* EXERCISE *
Only one portion of the data is to be written out: from the line bearing "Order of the" through the line bearing "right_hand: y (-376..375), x". Write it exactly as it appears.

(Collected data)
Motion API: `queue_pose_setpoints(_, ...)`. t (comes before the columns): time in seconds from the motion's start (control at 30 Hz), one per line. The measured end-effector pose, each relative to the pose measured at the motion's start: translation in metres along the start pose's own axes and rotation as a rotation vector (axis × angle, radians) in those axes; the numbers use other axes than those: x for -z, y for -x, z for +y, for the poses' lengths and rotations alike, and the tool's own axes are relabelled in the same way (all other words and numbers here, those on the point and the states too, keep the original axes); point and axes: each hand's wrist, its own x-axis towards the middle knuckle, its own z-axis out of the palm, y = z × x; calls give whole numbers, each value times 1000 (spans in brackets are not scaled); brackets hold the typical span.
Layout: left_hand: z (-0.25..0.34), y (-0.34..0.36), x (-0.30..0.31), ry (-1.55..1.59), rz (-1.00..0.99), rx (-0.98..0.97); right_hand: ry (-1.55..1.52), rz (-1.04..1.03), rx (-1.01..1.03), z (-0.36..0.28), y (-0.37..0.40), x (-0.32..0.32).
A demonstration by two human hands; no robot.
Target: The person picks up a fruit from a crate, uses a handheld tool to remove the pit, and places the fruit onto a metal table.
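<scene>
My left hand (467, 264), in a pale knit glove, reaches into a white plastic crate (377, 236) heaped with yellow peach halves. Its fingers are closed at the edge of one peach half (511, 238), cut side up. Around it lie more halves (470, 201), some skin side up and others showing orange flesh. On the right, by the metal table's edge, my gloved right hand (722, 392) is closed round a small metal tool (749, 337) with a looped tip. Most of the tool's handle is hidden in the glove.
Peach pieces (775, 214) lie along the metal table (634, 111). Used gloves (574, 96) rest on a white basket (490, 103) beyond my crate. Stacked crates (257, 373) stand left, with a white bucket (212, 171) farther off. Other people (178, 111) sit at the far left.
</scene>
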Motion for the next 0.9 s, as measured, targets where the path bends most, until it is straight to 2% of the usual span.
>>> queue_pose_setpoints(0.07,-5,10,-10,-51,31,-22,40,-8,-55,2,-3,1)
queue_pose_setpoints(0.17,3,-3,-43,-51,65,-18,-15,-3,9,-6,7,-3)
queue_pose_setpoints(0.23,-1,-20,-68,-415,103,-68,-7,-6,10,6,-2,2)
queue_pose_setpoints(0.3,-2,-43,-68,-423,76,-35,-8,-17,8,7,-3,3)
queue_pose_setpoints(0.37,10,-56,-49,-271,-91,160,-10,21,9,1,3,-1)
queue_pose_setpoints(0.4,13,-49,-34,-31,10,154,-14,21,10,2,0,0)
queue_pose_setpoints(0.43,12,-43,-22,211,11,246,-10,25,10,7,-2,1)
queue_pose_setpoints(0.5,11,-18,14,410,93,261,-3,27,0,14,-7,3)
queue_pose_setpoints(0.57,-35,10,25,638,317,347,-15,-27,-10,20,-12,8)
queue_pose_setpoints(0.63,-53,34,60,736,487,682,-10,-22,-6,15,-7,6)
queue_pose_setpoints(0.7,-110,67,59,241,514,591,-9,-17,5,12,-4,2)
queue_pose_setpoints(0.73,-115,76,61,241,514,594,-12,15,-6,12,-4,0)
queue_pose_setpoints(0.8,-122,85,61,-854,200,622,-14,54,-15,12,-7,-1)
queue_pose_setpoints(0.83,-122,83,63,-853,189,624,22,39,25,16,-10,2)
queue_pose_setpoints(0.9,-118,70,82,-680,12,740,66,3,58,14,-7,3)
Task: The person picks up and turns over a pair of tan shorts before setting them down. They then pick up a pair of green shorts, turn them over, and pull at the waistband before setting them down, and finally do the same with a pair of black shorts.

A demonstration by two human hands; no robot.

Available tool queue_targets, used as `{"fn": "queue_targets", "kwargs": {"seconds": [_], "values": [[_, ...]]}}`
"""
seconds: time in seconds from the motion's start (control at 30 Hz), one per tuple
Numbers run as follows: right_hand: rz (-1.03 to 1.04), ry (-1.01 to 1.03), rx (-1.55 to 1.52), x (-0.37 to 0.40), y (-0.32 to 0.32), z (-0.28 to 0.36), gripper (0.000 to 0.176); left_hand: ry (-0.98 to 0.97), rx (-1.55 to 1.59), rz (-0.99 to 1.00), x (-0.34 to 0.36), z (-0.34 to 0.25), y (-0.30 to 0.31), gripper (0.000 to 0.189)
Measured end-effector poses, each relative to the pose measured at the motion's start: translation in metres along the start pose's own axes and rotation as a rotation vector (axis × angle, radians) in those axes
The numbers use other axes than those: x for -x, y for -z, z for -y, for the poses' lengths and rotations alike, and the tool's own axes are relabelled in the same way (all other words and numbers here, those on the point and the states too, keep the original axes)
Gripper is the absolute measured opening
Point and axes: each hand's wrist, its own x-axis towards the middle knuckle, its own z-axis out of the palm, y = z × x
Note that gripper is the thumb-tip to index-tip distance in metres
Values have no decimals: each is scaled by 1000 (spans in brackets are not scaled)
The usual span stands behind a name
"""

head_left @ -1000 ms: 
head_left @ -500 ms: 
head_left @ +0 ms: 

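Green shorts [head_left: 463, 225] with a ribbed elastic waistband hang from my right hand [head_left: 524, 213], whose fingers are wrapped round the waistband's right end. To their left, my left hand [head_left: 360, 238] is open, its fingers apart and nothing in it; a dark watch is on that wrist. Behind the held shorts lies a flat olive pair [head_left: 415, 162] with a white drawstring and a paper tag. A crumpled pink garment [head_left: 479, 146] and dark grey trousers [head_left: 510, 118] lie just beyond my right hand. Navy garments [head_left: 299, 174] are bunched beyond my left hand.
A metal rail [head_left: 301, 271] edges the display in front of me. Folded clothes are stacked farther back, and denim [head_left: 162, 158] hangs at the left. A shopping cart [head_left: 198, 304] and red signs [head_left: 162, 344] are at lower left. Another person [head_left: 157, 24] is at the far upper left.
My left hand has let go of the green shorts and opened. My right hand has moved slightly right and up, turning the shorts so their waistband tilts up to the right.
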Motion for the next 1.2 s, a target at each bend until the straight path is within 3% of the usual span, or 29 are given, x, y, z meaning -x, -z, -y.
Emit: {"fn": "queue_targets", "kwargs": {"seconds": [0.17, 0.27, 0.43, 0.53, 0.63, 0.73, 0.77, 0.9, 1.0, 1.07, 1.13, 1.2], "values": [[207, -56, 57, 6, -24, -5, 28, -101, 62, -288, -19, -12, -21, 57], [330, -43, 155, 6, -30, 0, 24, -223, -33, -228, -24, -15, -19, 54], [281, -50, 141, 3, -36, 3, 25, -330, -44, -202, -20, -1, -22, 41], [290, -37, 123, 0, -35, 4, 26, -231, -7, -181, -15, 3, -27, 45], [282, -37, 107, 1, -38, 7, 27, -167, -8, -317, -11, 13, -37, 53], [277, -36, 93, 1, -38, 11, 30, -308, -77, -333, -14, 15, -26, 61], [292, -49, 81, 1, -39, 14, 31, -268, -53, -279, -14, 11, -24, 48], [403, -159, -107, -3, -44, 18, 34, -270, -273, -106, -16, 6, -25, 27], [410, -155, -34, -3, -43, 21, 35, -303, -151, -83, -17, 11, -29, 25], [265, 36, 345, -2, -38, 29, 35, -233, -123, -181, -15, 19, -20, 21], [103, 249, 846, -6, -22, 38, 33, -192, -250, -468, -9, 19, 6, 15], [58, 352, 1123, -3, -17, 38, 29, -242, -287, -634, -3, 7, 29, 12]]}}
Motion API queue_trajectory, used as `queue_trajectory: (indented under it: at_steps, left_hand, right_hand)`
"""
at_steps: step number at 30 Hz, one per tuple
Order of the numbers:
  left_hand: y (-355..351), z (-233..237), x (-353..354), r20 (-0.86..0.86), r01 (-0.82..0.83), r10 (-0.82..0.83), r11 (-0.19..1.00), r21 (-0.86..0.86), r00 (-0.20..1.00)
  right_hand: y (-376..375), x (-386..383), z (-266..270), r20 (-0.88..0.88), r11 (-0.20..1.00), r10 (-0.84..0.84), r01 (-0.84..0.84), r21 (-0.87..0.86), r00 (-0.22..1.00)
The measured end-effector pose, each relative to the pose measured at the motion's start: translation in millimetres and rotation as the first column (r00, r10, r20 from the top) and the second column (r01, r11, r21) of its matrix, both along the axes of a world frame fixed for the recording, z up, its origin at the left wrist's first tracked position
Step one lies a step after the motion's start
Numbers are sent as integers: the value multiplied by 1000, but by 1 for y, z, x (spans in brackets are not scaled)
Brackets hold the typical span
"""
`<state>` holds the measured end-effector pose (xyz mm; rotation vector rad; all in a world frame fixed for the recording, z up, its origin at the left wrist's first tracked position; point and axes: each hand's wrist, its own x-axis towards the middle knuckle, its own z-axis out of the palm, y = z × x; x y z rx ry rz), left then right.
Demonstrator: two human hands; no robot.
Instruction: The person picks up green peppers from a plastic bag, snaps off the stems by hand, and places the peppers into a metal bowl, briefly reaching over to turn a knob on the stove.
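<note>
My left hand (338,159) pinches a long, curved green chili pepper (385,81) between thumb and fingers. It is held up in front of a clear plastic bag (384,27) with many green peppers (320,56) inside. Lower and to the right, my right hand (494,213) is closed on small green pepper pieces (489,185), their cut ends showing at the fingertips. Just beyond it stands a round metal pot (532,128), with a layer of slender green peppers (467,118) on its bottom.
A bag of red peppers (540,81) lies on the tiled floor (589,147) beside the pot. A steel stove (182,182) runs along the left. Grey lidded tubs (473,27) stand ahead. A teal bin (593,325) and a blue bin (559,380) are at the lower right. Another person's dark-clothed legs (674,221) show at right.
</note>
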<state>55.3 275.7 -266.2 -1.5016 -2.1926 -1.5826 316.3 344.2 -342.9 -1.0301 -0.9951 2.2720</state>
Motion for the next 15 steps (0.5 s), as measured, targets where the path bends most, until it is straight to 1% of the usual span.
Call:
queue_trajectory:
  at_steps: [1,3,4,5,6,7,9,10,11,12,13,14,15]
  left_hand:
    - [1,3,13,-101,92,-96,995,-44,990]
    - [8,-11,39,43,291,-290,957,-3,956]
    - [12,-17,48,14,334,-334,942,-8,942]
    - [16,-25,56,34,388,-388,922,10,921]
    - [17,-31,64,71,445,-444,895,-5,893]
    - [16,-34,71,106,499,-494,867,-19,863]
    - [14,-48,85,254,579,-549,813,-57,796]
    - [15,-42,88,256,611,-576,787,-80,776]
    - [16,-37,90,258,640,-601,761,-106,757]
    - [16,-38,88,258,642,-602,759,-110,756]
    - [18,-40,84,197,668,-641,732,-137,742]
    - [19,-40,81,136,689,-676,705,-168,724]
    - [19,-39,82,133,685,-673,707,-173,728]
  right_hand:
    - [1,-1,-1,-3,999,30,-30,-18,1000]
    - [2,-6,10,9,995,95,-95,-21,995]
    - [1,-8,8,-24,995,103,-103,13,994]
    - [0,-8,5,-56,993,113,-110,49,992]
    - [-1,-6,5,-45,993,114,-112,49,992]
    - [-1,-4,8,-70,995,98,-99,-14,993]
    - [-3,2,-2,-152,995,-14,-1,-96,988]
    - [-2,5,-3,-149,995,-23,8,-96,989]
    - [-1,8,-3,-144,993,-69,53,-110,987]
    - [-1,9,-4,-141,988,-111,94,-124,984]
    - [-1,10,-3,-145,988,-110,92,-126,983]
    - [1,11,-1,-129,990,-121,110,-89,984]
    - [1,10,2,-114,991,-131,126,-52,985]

* WRITTEN RESPONSE *
Order of the numbers:
  left_hand: y (-355..351), z (-233..237), x (-353..354), r20 (-0.86..0.86), r01 (-0.82..0.83), r10 (-0.82..0.83), r11 (-0.19..1.00), r21 (-0.86..0.86), r00 (-0.20..1.00)
  right_hand: y (-376..375), x (-386..383), z (-266..270), r20 (-0.88..0.88), r11 (-0.20..1.00), r10 (-0.84..0.84), r01 (-0.84..0.84), r21 (-0.87..0.86), r00 (-0.22..1.00)

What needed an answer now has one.